Ему пришлось пожалеть об этом. Нет, Макс не велел подвергнуть автора многочасовым пыткам и затем прикончить, как, говорят, он поступил с тем, кто убил его брата. Также он не скормил писательский филей ни аллигаторам, ни львам, ни тиграм, ни даже пираньям.
Дело в том, что писатель обожал аквариумных рыбок и коллекционировал их. И вот однажды, когда он вернулся домой, обнаружил, что сигнализация отключена, аквариумы разбиты, а все рыбки прибиты гвоздями к стенам, мебели и полу. Некоторые из них еще трепыхались.
Поскольку писатель был личностью известной, его дом и его самого незамедлительно взяли под охрану. Впрочем, и писатель, и общественность прекрасно понимали, что рыбки — это, так сказать, только цветочки, ягодки же ждут впереди, и вообще, правда далеко не всегда защищает того, кто ей служит. Поразмыслив, писатель пошел на попятный и убрал из своей книги абзац о матери Макса.
А вот другой пример. Одно время любовницей Макса была манекенщица по имени Эстрелла. Девушка была очень хороша собой и, как и многие девушки в ее возрасте, жила не по средствам. На выручку ей пришел Моссад, благодаря чему она весьма удачно стала сводить концы с концами в обмен всего лишь на незначительную информацию о том, кто куда ходит и кто с кем спит. Все шло хорошо, девушка наслаждалась, Моссад тоже… на свой манер. К несчастью, примерно в то же самое время на Макса совершили четыре неудачных покушения, среди прочего потопив его яхту (причем он только по чистой случайности задержался на берегу) и взорвав его любимый автомобиль. Макс был очень богат, но к тому же умел и думать. Он проанализировал факты и попросил одного человека в службе, не получавшего премий и наград, но имевшего доступ к важной информации, помочь ему — разумеется, совершенно бескорыстно. После этого никто больше не видел Эстреллу, но знатоки были совершенно уверены, что ей уже не удастся продолжить ни свою карьеру манекенщицы, ни карьеру секретного агента.
Кажется, именно после этой заметки у меня пропала охота читать о Максе дальше. Все, что мне было нужно, я и так узнала, а лишние подробности явно были ни к чему. Я сложила вырезки в папку и убрала ее в сумку.
Поезд доехал до конечной остановки, я вышла и пересела на тот, который шел в обратном направлении. Стыдно признаться, но мне снова хотелось есть. И еще мне очень хотелось верить, что Ксавье выживет. Потому что в детективных романах я больше всего ненавижу тех героев, по чьей вине гибнут окружающие их люди, — просто потому, что оказались не в то время, не в том месте и не с тем человеком.
Глава двенадцатая
У полицейского есть одно преимущество — быть сукиным сыном, когда бы он этого ни пожелал.
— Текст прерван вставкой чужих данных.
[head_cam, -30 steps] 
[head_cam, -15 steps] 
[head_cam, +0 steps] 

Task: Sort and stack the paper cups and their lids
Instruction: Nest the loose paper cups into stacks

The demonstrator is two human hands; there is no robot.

Картер Браун. Одержимая, глава 9Париж, второй час дня
Мысль, пришедшая в голову Саразену, была так проста, что удивительно, почему до нее не додумались другие. Заключалась она в следующем: раз Вероника Ферреро зашла в этот магазинчик за нехитрыми покупками, более чем вероятно, что она обреталась где-то поблизости. Разумеется, не в гостинице, не настолько она глупа, чтобы так безбожно светиться, но французские дома тем и хороши, что при большинстве из них имеются старые болтливые консьержки. При определенном везении можно было рассчитывать на удачу. Саму Веронику после того шухера, который поднял этот легавый остолоп, они, ясное дело, не застанут, но могут найти что-нибудь, что укажет на ее след.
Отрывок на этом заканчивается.